## PROBLEM TO WORK ON
From the first line below to the last, reproduce the material exactly and leave out the images.

[RAW DATA Boundary: Start]

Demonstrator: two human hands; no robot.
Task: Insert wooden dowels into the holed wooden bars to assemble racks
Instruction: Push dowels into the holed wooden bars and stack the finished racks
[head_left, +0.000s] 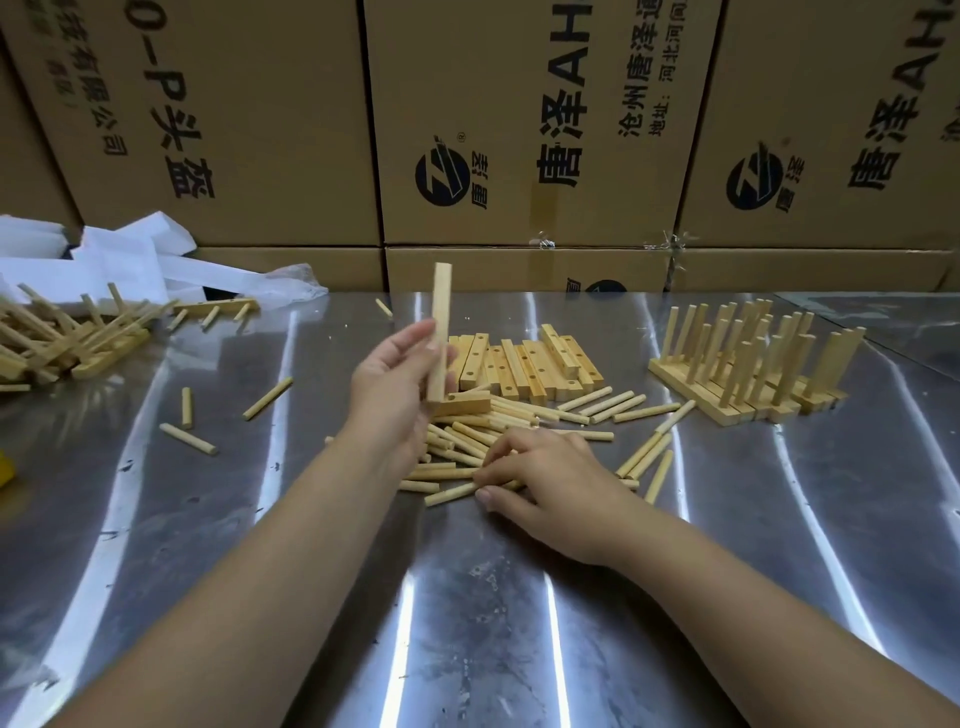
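Wooden bar upright in L hand

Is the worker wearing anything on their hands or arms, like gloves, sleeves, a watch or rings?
No. The left hand and right hand are bare: no gloves, and no rings that I can see. The left forearm and right forearm are uncovered to the picture's edge, with no sleeves, watch, bracelet or markings in view.

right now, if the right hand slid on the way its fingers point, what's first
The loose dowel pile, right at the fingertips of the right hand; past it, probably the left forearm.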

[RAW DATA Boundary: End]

## RESULT BELOW
Demonstrator: two human hands; no robot.
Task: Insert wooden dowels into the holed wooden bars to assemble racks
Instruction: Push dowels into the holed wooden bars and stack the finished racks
[head_left, +0.000s] 
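Wooden bar upright in L hand

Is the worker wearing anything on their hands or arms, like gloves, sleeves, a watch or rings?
No. The left hand and right hand are bare: no gloves, and no rings that I can see. The left forearm and right forearm are uncovered to the picture's edge, with no sleeves, watch, bracelet or markings in view.

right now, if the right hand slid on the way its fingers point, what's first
The loose dowel pile, right at the fingertips of the right hand; past it, probably the left forearm.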

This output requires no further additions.